Having written for many years I have accumulated a substantial WIP file. Articles that were never finished, needed editing or further research. Stories that suffered rejection. Or, as in the majority of cases, simply been usurped by another more interesting idea.
So this month I employed the poor-month freezer approach. Rather than adding to the existing store, I have used what was already there. After a year or two of it is surprising how a fresh approach can by applied to revitalise something neglected for so long.
I have brushed up old articles and stories giving them a new lease of life.
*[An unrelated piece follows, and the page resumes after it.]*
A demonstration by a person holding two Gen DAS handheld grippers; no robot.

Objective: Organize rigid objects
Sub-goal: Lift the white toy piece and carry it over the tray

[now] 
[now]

However, the process stimulated even more ideas and plots to add to my WIP file. Will I ever empty the file? I doubt it.
Now that Ann’s funeral has passed, the tension and stress leading up to that day has begun to slowly subside. Family and friends have started re-engaging with their lives, and an unnatural peace has descended on my home. Writing can act as a distraction from troubles and be cathartic when trying to find normality.
I tidied up a previously written story NOBODY SCREAMS IN THE CITY which was accepted and published by Everyday Fiction at the end of the month.
There are many writing courses offered by academic institutions and online sites. For those looking at writing for the first time they may prove to be an expensive investment. Fortunately there is a surfeit of free help and introduction to the craft to be found on the internet with a little searching. One such example is Ellen Brock whose experience as a publishing editor has led her to loading a number of very useful videos on You Tube. They cover a range of valuable tips to budding writers. Well worth a look.
December 2017 ~ January 2018
After nursing my wife for twelve years through multiple sclerosis, and a number of serious debilitating illnesses, she finally succumbed to the ravages of breast cancer on the 7th.January.
The devastating end to 52 years of marriage has left the pen empty of words.
To attempt to revive my writing, I have revisited an OU Creative Writing workshop module. Having the discipline of working through a set programme will not only demand my full concentration, but hopefully awaken a waning interest in any indulgent activity. Even if the process doesn’t produce satisfying results, the practice will demand my attention until my spirit awakens again.
I did have an acceptance during January of a previously submitted humorous short story ~ BITTER PILL TO SWALLOW to be published by Carillon Magazine in the final print edition.